Les modifications au Règlement sur les langues officielles

Le gouvernement du Canada a annoncé une révision du Règlement sur les langues officielles afin que la prestation de services gouvernementaux soit conforme aux besoins et réalités linguistiques canadiennes.

Cette réforme du Règlement est essentielle afin de tenir compte des changements dans la société canadienne et des obligations du gouvernement de remplir ses obligations dans le cadre de la dualité linguistique et les obligations législatives et constitutionnelles.

L’amélioration des droits linguistiques et la prestation des services gouvernementaux aux minorités de langues officielles sont une initiative nécessaire et doivent être encouragées. Le problème la plupart du temps n’est pas l’existence du droit à un service gouvernemental fédéral dans une des langues officielles, mais la mise en œuvre du droit ou la qualité de la prestation du service. Le gouvernement du Canada doit faire un meilleur effort d’assurer la visibilité de la prestation des services gouvernementaux et son offre active.

Au départ, il faut bien identifier qui à la capacité de pouvoir offrir le service dans les bureaux fédéraux et en particulier à l’extérieur du Québec, car très souvent faire la demande dans la langue officielle de son choix est souvent pénible et est perçu comme un caprice ou un geste posé par un individu qui est zélé linguistique. Les francophones en situation minoritaire doivent trop souvent attendre le service gouvernemental dans la langue officielle de son choix comme s’ils avaient une maladie particulière et que ceci exigeait un effort particulier.
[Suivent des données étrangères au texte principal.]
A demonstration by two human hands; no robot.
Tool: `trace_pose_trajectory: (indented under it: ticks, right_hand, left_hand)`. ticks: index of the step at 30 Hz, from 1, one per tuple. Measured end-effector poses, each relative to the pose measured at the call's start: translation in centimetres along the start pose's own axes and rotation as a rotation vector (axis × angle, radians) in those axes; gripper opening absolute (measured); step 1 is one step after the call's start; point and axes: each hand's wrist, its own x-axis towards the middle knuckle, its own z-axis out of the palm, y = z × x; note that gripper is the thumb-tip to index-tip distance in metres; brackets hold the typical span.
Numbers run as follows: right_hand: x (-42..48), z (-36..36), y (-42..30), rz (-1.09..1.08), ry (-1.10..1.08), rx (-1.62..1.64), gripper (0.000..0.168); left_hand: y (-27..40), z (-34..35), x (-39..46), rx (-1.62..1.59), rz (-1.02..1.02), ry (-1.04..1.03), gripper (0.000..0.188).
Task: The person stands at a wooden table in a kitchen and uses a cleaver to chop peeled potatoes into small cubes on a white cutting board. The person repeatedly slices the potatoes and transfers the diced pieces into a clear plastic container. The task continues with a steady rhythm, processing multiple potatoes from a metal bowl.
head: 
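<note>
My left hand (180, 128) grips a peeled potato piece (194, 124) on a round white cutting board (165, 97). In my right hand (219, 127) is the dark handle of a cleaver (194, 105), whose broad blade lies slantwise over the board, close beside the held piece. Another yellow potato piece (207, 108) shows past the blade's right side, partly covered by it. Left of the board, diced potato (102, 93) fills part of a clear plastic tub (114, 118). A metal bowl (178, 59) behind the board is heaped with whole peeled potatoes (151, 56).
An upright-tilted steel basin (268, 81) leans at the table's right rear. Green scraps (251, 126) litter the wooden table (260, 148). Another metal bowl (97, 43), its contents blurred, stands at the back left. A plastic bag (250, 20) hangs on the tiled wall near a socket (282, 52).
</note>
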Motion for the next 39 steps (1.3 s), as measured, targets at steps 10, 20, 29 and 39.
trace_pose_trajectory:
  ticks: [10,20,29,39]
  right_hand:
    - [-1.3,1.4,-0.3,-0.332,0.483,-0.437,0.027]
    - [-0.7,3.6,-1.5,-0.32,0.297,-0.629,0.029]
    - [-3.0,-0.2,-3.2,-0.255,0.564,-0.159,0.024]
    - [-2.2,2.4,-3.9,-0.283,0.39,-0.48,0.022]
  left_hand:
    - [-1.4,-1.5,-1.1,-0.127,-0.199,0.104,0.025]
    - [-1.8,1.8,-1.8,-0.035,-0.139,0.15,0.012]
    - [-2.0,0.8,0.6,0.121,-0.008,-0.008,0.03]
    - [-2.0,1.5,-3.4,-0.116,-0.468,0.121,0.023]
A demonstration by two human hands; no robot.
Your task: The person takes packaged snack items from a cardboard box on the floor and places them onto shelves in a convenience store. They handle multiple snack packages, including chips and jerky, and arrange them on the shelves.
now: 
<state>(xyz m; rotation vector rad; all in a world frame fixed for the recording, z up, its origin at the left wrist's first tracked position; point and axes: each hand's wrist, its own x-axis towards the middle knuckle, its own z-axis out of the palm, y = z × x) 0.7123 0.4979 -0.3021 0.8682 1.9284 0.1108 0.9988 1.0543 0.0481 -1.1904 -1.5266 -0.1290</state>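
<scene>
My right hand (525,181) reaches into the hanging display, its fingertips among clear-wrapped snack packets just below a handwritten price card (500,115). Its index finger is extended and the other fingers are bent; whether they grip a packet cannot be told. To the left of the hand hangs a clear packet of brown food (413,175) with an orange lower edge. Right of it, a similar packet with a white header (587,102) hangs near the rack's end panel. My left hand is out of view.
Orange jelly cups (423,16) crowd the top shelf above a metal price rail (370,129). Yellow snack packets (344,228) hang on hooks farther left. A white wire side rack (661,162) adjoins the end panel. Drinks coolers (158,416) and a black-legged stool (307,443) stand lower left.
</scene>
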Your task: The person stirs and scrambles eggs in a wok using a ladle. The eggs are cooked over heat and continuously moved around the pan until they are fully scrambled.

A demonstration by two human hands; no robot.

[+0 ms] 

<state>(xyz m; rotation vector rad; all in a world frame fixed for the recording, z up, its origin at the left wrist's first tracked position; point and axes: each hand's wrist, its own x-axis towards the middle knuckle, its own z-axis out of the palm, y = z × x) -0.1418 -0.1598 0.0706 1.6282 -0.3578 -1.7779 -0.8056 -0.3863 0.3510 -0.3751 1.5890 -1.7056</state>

Cette identification du fonctionnaire commence par un enseigne, une affiche qui indique clairement où le service sera offert, comme c’est le cas pour les douanes canadiennes. Deuxièmement, l’individu doit avoir un macaron qui indique clairement sa capacité à offrir les services dans les deux langues officielles. L’offre active impose au gouvernement fédéral de faire les efforts et ne pas laisser poiroter le citoyen parce qu’il demande un service dans sa langue officielle de son choix.

De plus, il faut adopter un système administratif de résolution du différend lorsqu’une plainte est déposée concernant la prestation du service. Le Commissaire aux langues officielles est la réponse à la violation ou l’absence de prestation de services gouvernementaux fédéraux dans la langue officielle de son choix. Toutefois, les délais de réponse du Commissaire à résoudre le différend découragent les citoyens à vouloir faire une demande de réparation. Le temps qu’ils reçoivent une réponse du Commissaire aux langues officielles, il est souvent trop tard et l’individu est passé à autre chose.

Le mécanisme administratif peut être composé de hauts fonctionnaires de l’organisme sujet à la plainte afin de répondre immédiatement à la situation. Le sous-ministre responsable de l’organisme doit être imputable des manquements dans son organisme et ceci doit avoir comme sanction une rétroaction ou son congédiement quand il y a une violation continue de la prestation dans les deux langues officielles.

Il faut prendre au sérieux la mise en œuvre de la prestation des droits linguistiques au même titre que les autres droits humains car il s’agit d’un droit fondamental de notre société canadienne et un élément vital.